No doubt you’ve heard the news. Best Buy is carrying the Mac mini. But this isn’t the first time that huge chain of consumer electronics outlets carried Macs and the previous experience didn’t exactly inspire optimism.
Do any of you remember? At one time you could find a limited selection of new Macs at such retail outlets Best Buy, Circuit City and even Sears. Now it was hardly a marriage made in heaven, because Macs were frequently left in a dark corner, catching dust, as the sales droids directed you to a Windows box instead? Which one? Well, usually the one that had the largest sales spiff, or bribe as it were, that particular month.
Back in 1998, Steve Jobs recognized that Macs were not doing well in such outlets, and pulled the plug. It’s not that it was unexpected. Apple built its own chain of retail outlets largely as the result of the poor sales experience many potential Mac users confronted. Now it’s also true that some of the independent Mac only stores also seem to be challenged by nearby Apple stores, but that’s another story, and all I might say now is that the handwriting is, sad to say, on the wall.
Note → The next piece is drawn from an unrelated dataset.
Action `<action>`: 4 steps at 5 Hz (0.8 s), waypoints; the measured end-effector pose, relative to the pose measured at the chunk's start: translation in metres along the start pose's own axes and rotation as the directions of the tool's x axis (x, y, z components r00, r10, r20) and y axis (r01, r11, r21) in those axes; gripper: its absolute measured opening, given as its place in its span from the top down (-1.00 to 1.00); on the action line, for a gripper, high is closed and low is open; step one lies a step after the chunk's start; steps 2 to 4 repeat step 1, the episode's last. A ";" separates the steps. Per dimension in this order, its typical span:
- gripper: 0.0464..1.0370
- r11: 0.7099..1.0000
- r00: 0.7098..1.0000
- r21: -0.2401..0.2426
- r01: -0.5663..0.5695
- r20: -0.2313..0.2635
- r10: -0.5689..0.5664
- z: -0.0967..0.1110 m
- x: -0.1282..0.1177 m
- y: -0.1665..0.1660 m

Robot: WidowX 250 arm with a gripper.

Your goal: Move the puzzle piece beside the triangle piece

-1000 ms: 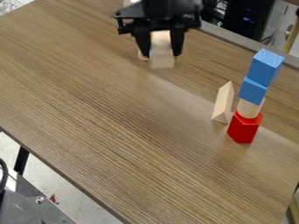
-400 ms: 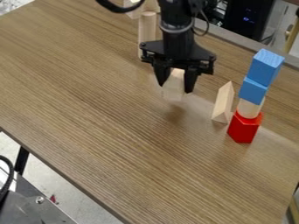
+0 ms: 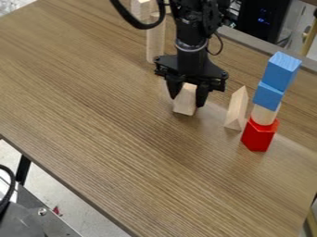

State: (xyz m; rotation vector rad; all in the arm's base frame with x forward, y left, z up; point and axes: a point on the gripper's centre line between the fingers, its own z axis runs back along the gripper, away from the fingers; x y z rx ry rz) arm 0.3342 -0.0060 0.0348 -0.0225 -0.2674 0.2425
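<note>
At the far left we see a grey metal plate (image 3: 43,227) with a screw in it, cut off by the view's edge, and then the table (image 3: 111,134), its brown surface streaked with fine wood grain. Near the top stand a pale wooden block (image 3: 140,9), cut off above, and a long pale wooden piece (image 3: 155,44), its upper part behind a black cable (image 3: 133,19). Next comes the matte black gripper (image 3: 186,102), its fingers clamped on the puzzle piece (image 3: 185,105), a smooth, pale wooden block with flat faces; the fingers hide parts of its sides, and we cannot tell whether its base touches the table. Just right of it, apart, stands the triangle piece (image 3: 236,110), a slim wooden prism. Beside that rises a stack: an angular, glossy red block (image 3: 259,136), a rounded pale piece (image 3: 263,115), a blue block (image 3: 268,96) and a second blue block (image 3: 281,71) with grain showing on top.
</note>
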 end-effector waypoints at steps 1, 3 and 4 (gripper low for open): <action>-0.02 1.000 1.000 0.003 0.010 0.025 -0.010 -0.010 0.005 0.000; -0.02 1.000 1.000 0.003 0.010 0.025 -0.010 -0.010 0.005 0.000; -0.02 1.000 1.000 0.003 0.010 0.025 -0.010 -0.010 0.005 0.000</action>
Here in 2005, we’ve come full circle, more or less. The iPod paved the way, since it’s tailor made for mass marketing, and, sure enough, you can get them in at least some configurations at Best Buy and even Circuit City. So Mac mini seems a natural for such outlets, right? Sure enough, Apple has already made rapprochement efforts with Best Buy. In 2003, Macs were placed at some of the chain’s outlets, in a pilot program. As with many of the CompUSA stores, Apple dispatched its own employees to make sure that Macs got a fair shake.
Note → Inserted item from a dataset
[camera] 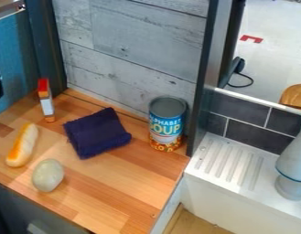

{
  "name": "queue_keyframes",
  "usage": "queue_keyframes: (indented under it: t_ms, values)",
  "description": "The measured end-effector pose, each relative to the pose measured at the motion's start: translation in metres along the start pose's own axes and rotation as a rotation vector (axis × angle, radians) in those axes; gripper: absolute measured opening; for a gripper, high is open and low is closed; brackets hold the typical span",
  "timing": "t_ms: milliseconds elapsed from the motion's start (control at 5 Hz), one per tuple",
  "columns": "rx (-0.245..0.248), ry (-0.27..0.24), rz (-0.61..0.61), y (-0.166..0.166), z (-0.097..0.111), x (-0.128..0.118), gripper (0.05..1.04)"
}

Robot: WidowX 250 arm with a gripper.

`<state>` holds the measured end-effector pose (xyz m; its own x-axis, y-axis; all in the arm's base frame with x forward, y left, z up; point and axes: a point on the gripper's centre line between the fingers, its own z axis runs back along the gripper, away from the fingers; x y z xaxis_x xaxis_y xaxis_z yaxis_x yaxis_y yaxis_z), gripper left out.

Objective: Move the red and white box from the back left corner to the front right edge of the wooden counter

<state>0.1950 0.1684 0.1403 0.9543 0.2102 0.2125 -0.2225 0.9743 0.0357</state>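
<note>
From where I operate, five small things rest on the wooden counter (131,183). A dark blue cloth (97,132) lies in the middle, apparently folded into a compact pad, so it should stay put. To its right, a soup can (166,125) stands upright on its flat base near the grey plank wall (131,32), probably its steadiest pose. Left of the cloth, a toy bread loaf (22,145) lies lengthwise, which likely limits rolling; nearer is a pale egg-shaped object (48,175), its rounded form perhaps less settled. Toward the far left is a slim red-topped box (46,103); I cannot tell whether it stands or leans. Nor can I tell whether my end effector is apart, together or clamped on anything.
</note>
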Motion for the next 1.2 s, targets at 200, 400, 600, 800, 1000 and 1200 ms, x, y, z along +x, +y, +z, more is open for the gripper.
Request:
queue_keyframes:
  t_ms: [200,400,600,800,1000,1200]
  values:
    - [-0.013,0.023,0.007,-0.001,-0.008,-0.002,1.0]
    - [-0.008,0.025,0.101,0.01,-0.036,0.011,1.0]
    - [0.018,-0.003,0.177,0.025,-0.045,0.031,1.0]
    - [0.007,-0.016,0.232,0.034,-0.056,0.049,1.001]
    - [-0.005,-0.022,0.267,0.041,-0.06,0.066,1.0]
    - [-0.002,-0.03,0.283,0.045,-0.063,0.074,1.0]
I didn’t hear much more about that program, until Best Buy started carrying the full line of Apple computers at its Web site. Yes, even the Power Macs. So it was clear that something was indeed afoot. For now, at least, both Apple and Best Buy are making a big fuss about the new arrangement, and one hopes that the mini won’t get short shrift this time. Since there’s a Best Buy outlet within five minutes of my office, I’ll be planning on developing a friendly relationship.
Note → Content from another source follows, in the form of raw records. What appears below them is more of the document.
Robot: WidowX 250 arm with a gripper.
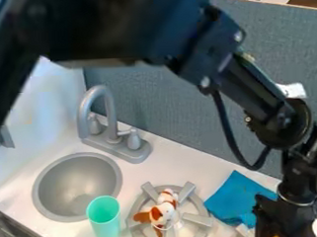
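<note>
Blue flat cloth (pixel 236 198) is lying just beside my black gripper (pixel 283 221), on its left in camera view; farther left is the brown-and-white plush dog (pixel 164 210). If my gripper is open or closed, I cannot tell.

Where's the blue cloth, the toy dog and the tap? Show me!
Cloth (pixel 236 197): camera view, on its flat blue middle.
Dog (pixel 166 208): camera view, on its white fur.
Tap (pixel 112 123): camera view, on the straight part of its pipe.
</note>
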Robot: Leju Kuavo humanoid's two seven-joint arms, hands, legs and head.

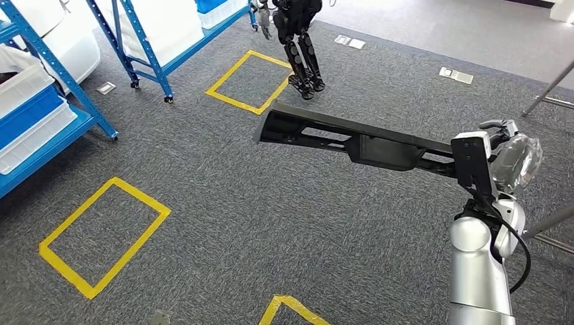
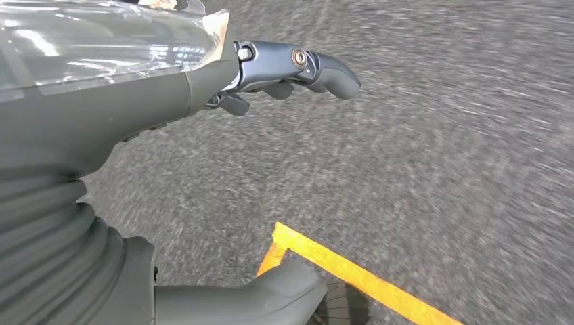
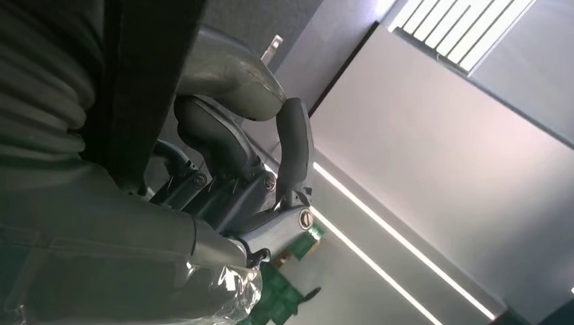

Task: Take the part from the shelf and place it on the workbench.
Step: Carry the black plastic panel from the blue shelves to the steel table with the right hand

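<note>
Here, black part (image 1: 352, 139) in right hand (image 1: 497, 152), jutting leftward above carpet (image 1: 237, 203).

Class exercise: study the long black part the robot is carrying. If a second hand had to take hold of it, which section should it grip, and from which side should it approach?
Probably the solid, thicker middle section of the long black part, approached from below or from the open floor side. The right hand already holds one end, and the free end is slimmer with cut-outs, so the middle likely gives firmer, better-balanced purchase.
</note>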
Now perhaps I shouldn’t be so pessimistic about the success of such things, but I can’t help the way I feel. I don’t see how a Best Buy store is an ideal setting for a product that requires knowledgeable salespeople. Sure, the iPod can sell itself, but putting a Mac cheek by jowl in an environment surrounded by Windows PCs is another story. The mini may be cute and touchable, but potential customers are going to have lots and lots of questions, and where are they going to get answers? Will the keyboards and mice on display work with a mini? What about printers? And where, or where, is the software? When was the last time you found Mac software in a Best Buy?
When I checked Best Buy’s Web site, which has a far greater selection than the retail outlets, I found exactly seven Mac software titles, four of which were cross-platform. The former included AppleWorks, Microsoft Office and Quicken 2005. Of course the first and last are already bundled with the Mac mini, so that wasn’t much help.
This is not to say that there won’t be a special section with Mac software in the stores themselves, but a sparse selection will simply fuel the myth that there’s very little software for the Mac. And unless the salespeople are cautioned to be careful about such things, you can bet they will help to perpetuate all the myths we’ve heard through the years. Now I suppose it’s possible that Apple might dispatch some of its own sales people to help out, but the announcements I’ve heard so far don’t mention anything of the sort.
I hate to be so pessimistic. After all, there is an upside to putting the Mac mini head to head with PC boxes in a consumer electronics outlet. But the display environment has to be carefully designed, and potential buyers will have to be educated with signs and multimedia displays, since you won’t be able to count on the sales staff to help. (All right, not all Best Buy salespeople fit into this category, but the helpful and well-informed person is the exception rather than the rule.)
Can a Mac succeed in that environment? The sad lessons of history aren’t very encouraging, but I have to believe that Steve Jobs isn’t going to allow Macs to be given short shrift once again. Maybe it is true that the Mac mini will simply sell itself by its unique looks, assuming it isn’t buried in the middle of a long display of big computers. It requires a very special presentation, and it also demands a display motif that requires minimal maintenance.
How will this all turn out? Well, ask me again six months from now, after I have a chance to see how it develops. If it truly succeeds, will the Mac mini also find end up at Wal-Mart next? Stranger things have happened.